Un’operazione non esente da criticità ma che ha avuto sicuramente il merito di introdurre maggiore flessibilità nella fin troppo rigida riforma Monti-Fornero: le proposte di Alberto Brambilla, Presidente del Centro Studi e Ricerche Itinerari Previdenziali, per superare Quota 100 e costruire un sistema pensionistico più equo e sostenibile
Alberto Brambilla
Dalle anticipazioni del Settimo Rapporto a cura del Centro Studi e Ricerche Itinerari Previdenziali emergono alcune notizie positive sulla tenuta del sistema pensionistico italiano: mentre cresce il tasso di occupazione (58,5%), nel 2018 il numero dei pensionati (16.004.503) è risultato il più basso degli ultimi 22 anni, con il risultato di portare il rapporto attivi/pensionati a quota 1,4505, vale a dire molto prossimo a quell’1,5 che potrebbe garantire la sostenibilità di medio-lungo periodo di un sistema a ripartizione come quello italiano.

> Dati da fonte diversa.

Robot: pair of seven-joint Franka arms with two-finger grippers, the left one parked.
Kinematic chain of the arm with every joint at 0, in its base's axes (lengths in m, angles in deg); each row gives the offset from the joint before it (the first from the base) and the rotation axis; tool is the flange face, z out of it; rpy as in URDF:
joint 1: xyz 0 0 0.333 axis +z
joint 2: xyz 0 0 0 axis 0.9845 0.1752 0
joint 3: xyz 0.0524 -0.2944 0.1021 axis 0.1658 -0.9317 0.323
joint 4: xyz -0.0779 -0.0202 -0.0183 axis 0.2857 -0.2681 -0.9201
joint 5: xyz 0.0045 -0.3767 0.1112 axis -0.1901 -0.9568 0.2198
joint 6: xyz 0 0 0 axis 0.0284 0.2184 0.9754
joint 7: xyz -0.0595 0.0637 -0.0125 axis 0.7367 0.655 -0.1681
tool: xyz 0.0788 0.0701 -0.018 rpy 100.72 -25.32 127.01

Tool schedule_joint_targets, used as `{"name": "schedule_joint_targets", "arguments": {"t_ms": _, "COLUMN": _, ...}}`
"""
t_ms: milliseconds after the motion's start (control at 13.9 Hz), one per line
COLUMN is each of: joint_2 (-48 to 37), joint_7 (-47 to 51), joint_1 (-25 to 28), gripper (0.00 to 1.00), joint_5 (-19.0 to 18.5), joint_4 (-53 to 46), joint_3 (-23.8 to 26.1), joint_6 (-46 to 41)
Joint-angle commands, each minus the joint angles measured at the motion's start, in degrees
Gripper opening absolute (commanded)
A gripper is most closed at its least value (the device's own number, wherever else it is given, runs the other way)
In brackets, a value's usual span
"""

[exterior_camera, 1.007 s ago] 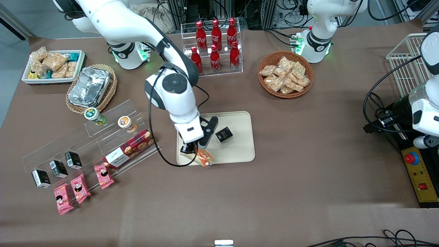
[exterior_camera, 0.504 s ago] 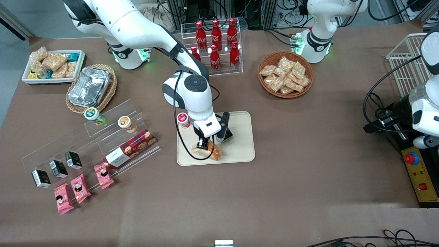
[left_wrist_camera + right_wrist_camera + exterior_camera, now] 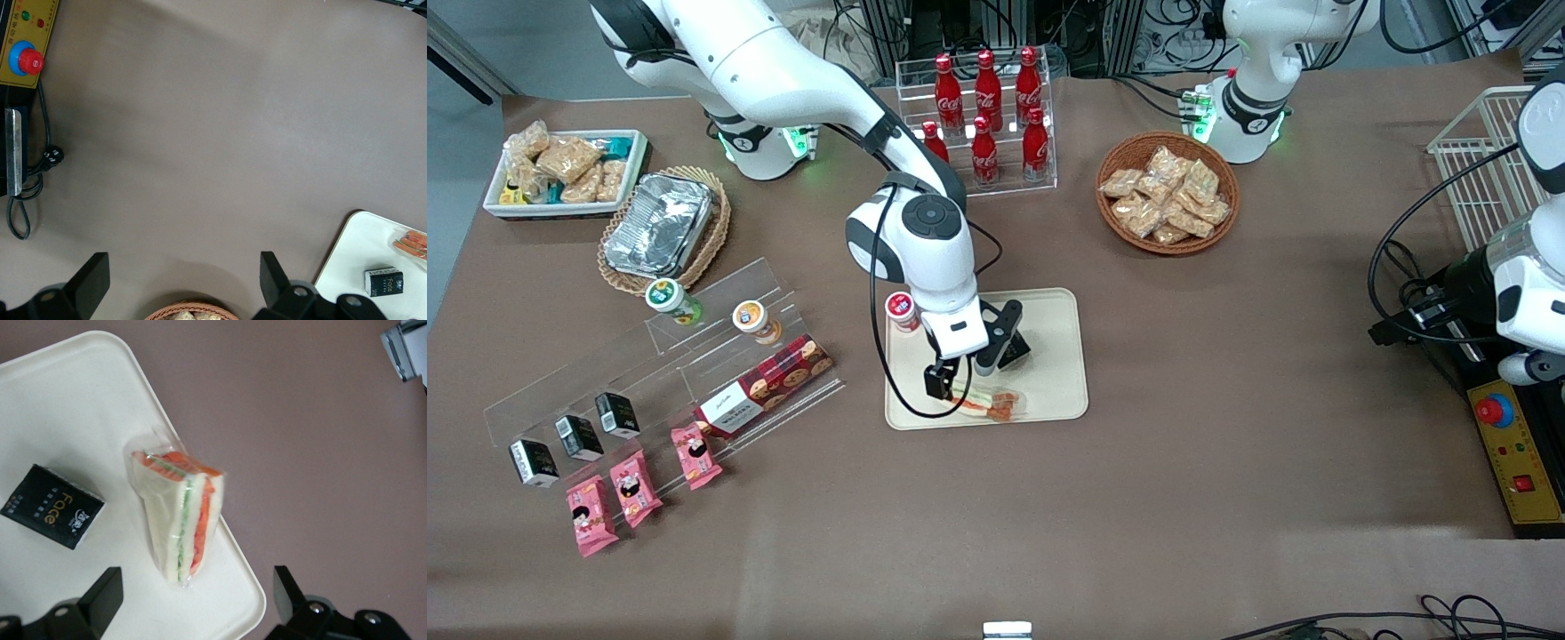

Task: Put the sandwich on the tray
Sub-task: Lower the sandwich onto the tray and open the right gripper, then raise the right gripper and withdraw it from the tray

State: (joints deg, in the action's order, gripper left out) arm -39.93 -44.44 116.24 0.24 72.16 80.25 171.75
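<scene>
Now the sandwich [image 3: 179, 517] lies flat on the tray [image 3: 1063, 391], at its rim nearest the front camera, with a black box [image 3: 1016, 351] beside it. Above it, the gripper [image 3: 953, 380] hovers spread wide, holding nothing. A red-capped cup [image 3: 901, 311] stands at the tray's edge.

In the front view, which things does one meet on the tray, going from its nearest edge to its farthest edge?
sandwich → gripper, open above the tray → black box → red-capped cup

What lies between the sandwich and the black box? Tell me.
Only bare tray, as the right wrist view shows. The sandwich and box lie apart on it; the open pincer hovers above the sandwich.
</scene>
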Motion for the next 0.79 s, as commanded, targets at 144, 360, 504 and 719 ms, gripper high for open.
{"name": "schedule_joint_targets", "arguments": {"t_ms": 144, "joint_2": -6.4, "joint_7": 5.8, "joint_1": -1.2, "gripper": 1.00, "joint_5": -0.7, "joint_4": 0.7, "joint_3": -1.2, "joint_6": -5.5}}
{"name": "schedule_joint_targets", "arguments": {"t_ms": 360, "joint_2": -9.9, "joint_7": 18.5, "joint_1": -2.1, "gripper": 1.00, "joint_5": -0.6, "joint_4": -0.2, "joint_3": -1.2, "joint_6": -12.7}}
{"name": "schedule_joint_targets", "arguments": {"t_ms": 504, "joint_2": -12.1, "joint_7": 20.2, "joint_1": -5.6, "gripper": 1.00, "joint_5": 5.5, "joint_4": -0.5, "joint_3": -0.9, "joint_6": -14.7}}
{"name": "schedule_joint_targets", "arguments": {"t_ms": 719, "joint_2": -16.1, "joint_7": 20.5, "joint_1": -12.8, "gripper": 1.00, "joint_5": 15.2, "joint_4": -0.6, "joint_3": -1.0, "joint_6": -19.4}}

Su questi dati, aggiornati al 31/12/2018, incombe però una possibile ombra, quella di Quota 100 che, avendo sdoganato il pensionamento dei lavoratori con 62 anni di età e 38 di contributi, rischia di deteriorare questo delicato equilibrio, aumentando, almeno temporalmente, il numero dei pensionati senza garantire, in particolar modo nel settore privato, il promesso ricambio generazionale tra profili senior in uscita dal mercato del lavoro e giovani dipendenti in ingresso.
Una misura da cancellare dunque? In realtà no, nonostante il provvedimento bandiera della Lega abbia sicuramente delle pecche. Innanzitutto, non cancella la riforma Monti-Fornero (si tratta infatti di una misura sperimentale di durata limitata nel tempo: 3 anni per Quota 100, 8 per il blocco dell’adeguamento alla aspettativa di vita della anzianità contributiva) e, ancora di più, non tiene conto delle specifiche situazioni dei lavoratori, concedendo in una sorta di “liberi tutti” l’uscita anticipata a tutti coloro che soddisfano il requisito anagrafico e contributivo, compresi quanti – in assenza di particolari situazioni fisiche e familiari o estranei a lavori particolarmente gravosi e usuranti – avrebbero di fatto potuto continuare a lavorare.